Ein neuer Fall von großangelegtem Diebstahl in der burgenländischen Landwirtschaft wurde nun bekannt. Bislang unbekannte Diebe hatten bei einem Gemüsebauern im nordburgenländischen Andau insgesamt 16 Tonnen Kartoffel “illegal abgeerntet”. Die Diebe müssen laut Auskunft des betroffenen Landwirts bestens ausgerüstet vorgegangen sein, da man eine solch groß angelegte Ernteaktion nur mit technischem Hilfsgerät, etwa einer Kartofellerntemaschine und Transport-LKWs bewerkstelligen kann.

Da das Grundstück direkt an der österreichisch-ungarischen Grenze liegt, liegt nahe, dass es sich um “kriminelle Grenzgänger” aus Ungarn gehandelt haben könnte. Bereits in den vergangenen Jahren waren die burgenländischen Landwirte immer wieder mit solchen kriminellen Übergriffen konfrontiert.

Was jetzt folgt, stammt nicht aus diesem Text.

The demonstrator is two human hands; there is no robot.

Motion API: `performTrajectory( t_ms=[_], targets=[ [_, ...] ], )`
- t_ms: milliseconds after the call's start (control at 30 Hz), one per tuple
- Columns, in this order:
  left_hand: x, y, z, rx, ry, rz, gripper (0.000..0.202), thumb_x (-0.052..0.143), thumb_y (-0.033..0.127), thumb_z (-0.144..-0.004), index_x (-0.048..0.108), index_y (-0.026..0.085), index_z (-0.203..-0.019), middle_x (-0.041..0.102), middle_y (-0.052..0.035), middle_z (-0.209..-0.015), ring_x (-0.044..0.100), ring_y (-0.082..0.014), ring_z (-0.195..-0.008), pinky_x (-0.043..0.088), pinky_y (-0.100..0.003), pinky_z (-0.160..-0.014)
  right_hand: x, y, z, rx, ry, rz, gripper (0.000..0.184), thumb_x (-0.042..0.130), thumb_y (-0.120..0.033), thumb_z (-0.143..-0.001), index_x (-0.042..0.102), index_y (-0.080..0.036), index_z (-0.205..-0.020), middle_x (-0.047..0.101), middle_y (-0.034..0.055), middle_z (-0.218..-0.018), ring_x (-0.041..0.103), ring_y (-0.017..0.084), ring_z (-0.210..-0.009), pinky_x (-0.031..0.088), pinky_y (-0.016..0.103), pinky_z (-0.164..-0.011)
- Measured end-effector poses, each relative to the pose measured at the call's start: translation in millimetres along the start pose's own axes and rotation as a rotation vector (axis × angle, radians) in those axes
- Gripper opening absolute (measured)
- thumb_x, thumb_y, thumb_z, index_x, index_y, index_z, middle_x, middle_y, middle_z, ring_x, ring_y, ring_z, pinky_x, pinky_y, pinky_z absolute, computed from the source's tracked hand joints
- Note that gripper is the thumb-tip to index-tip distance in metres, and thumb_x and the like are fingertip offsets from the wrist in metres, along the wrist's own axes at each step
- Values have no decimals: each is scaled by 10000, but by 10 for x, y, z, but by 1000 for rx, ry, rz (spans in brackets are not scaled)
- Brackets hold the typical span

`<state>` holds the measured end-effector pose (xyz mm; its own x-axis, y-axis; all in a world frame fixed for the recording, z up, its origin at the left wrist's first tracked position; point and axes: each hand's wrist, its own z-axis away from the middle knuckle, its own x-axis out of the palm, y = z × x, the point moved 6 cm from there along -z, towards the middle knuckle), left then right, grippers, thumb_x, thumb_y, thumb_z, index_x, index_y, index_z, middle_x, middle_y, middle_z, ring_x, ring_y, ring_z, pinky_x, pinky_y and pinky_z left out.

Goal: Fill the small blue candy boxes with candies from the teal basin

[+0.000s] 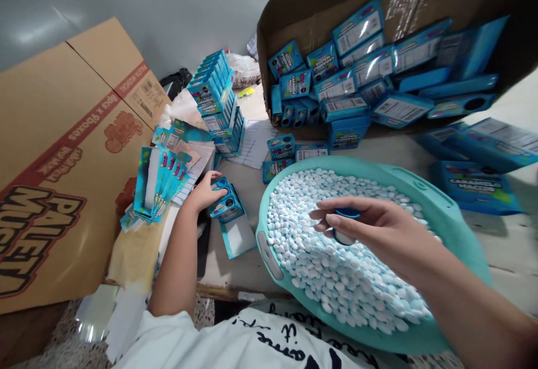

Landmaschinen und Holunder-Ernte wurden auch schon gestohlen

Aber nicht nur auf Kartoffel, wie im aktuellen Fall, haben es die mutmaßlich ausländischen Diebe abgesehen. In den letzten Jahren kam es immer wieder zu Diebstählen bzw. Diebstahlversuchen an landwirtschaftlichen Maschinen, wie etwa Traktoren oder landwirtschaftliche Anhänger. Spektakulär waren etwa 2012 und 2013 auch großangelegte Diebstahlsaktionen gegen eine Holunder-Plantage.

Die damaligen Diebe hatten sogar Sicherheitsumzäunungen des betroffenen Landwirts einfach überwunden und waren mit der vollständigen Holunder-Ernte bei Nacht und Nebel nach Ungarn verschwunden.